Durant
les années 70 il pouvait arriver encore de rencontrer ces romans de
poche, souvent issus d’une autre époque et qui n’avaient pas
encore trouvé preneur. Des histoires de crimes, de mœurs ou
d’intrigue qui n’étaient pas exactement de la catégorie
Pullitzer avec des récits étaient souvent mal bâclés et
généralement peu inspirés. Par contre, les couvertures étaient de
véritables petits chef-d’œuvres en soi où elles étaient
illustrées comme s’il s’agissait de films avec des slogans
accrocheurs et des filles plus ou moins habillées. C’était
vendeur. Aujourd’hui ces livres sont prisés des collectionneurs et
peuvent aller chercher de bons prix.
Un
des artistes ayant laissé sa marque pour ces fameuses couvertures
est Mitchell Hooks, né à Détroit en 1923. Hooks dessinait tout le
temps et il était, selon son oncle, un artiste autodidacte qui était
très bon et l’a ainsi encouragé à poursuivre cette voie. C’est
comme ça qu’il s’est retrouvé au CAS Technical High School de
Détroit, une école créée spécialement pour ceux qui n’avaient
aucun espoir d’entrer un jour dans un collège. Hooks n’a eu que
d’excellents souvenirs de cet endroit, «…rempli d’illustrateurs
professionnels, de designers et plein d’autres bonnes personnes qui
nous ont tout appris ce qu’on avait à savoir du métier.»
Hooks
a gradué puis s’est retrouvé chez General Motors. La Seconde
guerre faisait alors rage et les priorités du constructeur
automobile étaient alors réorientées vers l’approvisionnement
des forces armées en équipement.

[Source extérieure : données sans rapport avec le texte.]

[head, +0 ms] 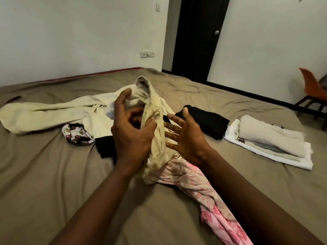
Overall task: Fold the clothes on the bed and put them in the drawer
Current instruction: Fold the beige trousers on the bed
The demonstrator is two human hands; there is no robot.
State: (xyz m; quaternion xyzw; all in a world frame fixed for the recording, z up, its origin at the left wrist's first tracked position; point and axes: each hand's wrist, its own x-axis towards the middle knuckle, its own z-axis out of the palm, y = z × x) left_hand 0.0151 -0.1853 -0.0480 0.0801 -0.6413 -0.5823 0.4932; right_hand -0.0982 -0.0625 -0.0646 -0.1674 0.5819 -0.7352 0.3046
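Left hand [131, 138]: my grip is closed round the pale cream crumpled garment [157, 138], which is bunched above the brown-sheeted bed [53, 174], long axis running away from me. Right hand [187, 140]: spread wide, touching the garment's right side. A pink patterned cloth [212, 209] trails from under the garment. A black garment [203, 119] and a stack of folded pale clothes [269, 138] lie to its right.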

On lui confia la tâche de prendre
des «blueprints» et de les convertir en trois dimensions, un
travail important mais qu’il a vite appris à détester. Ainsi,
lorsqu’il s’est lui-même retrouvé dans l’armée il s’est
bien gardé de dévoiler ses habilités artistiques, de peur qu’on
lui confie de nouveau ce genre de boulot. Comme il préférait se
faire tirer dessus plutôt de bizouner sur des plans il fut expédié
en Europe en 1944 dans un régiment d’infanterie et fit partie des
forces d’occupation en Allemagne après la fin de la guerre, après
quoi il a tenté sa chance à New York comme illustrateur. Il a
commencé à produire des couvertures de roman alors qu’il s’est
un jour présenté chez l’éditeur Signet Books avec un exemple de
son travail et ils ont aimé.
Un
truc que Hooks a découvert assez rapidement c’est que les éditeurs
de ces bouquins exigeaient toujours que les illustrations comportent
des demoiselles légèrement vêtues et parfois même complètement
nues. C’est du sexisme crasse, évidemment, mais c’était un
impératif auquel non seulement Hooks a dû se plier mais tous les
autres artistes également.
Le
style de Hooks fut, pendant une bonne période, assez linéaire,
empruntant un stylisme tirant que l’impressionnisme, parfois mêlé
avec des éléments «sketchés» ou résolument simplistes mais dont
l’ensemble me qui me plaît bien, est toujours très efficace. Plus
tard, alors que les goûts éditoriaux ont changé, Hooks s’est
orienté vers un réalisme quasi-photographique. En plus de produire
des couvertures pour des éditeurs comme Avon, Bantam, Dell Books,
Fawcett Publications et autres, Hooks a aussi produit quantité
d’illustrations pour des magazines comme Cosmopolitan, Reader’s
Digest, Saturday Evening Post, Redbook et autres. On lui doit aussi
l’affiche de James Bond Dr. No. En 1999 Mitchell Hooks a été
intronisé dans la Society
of Illustrators et nous a
quitté en mars 2013 à l’âge vénérable de 89 ans. Quoiqu’il
en soit, voici une sélection de quelques unes (ho hum) des couvertures qu’il
a réalisées. Vous pouvez cliquez sur chacune des images pour qu'elle s'agrandisse en plus grand format.
Le
saviez-vous? Avant que les artistes s’organisent en tant que
Graphic Artists Guild, les œuvres qu’ils produisaient ne leurs
étaient jamais retournées. Aussi, ceux-ci ne rencontraient jamais
les auteurs des livres dont ils produisaient les couvertures et
n’avaient souvent qu’une très vague idée de l’histoire. Les
éléments des couvertures apparaissaient selon ce que le directeur
artistique désirait et le design final était conçu par un graphiste.